### [WORK INSTRUCTIONS]
Print this span of the material below exactly: the line with "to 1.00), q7", the line with "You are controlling", and every line between them, but nothing else.

::::::::::

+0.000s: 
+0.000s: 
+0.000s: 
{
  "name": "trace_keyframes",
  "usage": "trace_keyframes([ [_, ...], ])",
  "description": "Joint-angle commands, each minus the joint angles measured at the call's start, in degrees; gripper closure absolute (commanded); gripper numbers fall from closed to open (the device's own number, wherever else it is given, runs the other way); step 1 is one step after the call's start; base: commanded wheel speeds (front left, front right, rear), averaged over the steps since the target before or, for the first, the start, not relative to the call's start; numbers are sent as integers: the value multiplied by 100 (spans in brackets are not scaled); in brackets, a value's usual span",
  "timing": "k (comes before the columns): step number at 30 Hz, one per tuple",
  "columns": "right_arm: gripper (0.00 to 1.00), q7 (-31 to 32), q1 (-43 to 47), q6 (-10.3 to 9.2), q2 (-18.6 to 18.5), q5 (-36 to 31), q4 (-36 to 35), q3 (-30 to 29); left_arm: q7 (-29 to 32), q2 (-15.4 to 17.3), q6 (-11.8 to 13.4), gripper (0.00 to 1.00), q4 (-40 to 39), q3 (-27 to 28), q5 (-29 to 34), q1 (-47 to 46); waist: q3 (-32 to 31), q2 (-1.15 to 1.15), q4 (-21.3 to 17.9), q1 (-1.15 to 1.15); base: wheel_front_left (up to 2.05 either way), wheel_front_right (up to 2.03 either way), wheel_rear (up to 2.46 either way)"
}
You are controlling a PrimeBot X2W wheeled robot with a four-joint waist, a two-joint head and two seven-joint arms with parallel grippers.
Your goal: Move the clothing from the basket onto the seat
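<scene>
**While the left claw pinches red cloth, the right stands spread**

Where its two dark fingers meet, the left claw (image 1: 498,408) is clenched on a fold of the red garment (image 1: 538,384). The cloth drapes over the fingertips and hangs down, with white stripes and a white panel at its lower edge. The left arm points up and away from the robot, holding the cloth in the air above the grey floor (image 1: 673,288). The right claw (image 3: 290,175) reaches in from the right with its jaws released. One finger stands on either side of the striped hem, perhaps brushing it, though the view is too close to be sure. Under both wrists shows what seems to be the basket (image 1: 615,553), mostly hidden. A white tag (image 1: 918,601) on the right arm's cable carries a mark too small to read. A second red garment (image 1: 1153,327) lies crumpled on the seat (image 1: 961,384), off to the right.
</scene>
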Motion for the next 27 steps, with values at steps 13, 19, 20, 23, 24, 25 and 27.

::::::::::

### [RESPONSE FOR THIS EXERCISE]
  "columns": "right_arm: gripper (0.00 to 1.00), q7 (-31 to 32), q1 (-43 to 47), q6 (-10.3 to 9.2), q2 (-18.6 to 18.5), q5 (-36 to 31), q4 (-36 to 35), q3 (-30 to 29); left_arm: q7 (-29 to 32), q2 (-15.4 to 17.3), q6 (-11.8 to 13.4), gripper (0.00 to 1.00), q4 (-40 to 39), q3 (-27 to 28), q5 (-29 to 34), q1 (-47 to 46); waist: q3 (-32 to 31), q2 (-1.15 to 1.15), q4 (-21.3 to 17.9), q1 (-1.15 to 1.15); base: wheel_front_left (up to 2.05 either way), wheel_front_right (up to 2.03 either way), wheel_rear (up to 2.46 either way)"
}
You are controlling a PrimeBot X2W wheeled robot with a four-joint waist, a two-joint head and two seven-joint arms with parallel grippers.

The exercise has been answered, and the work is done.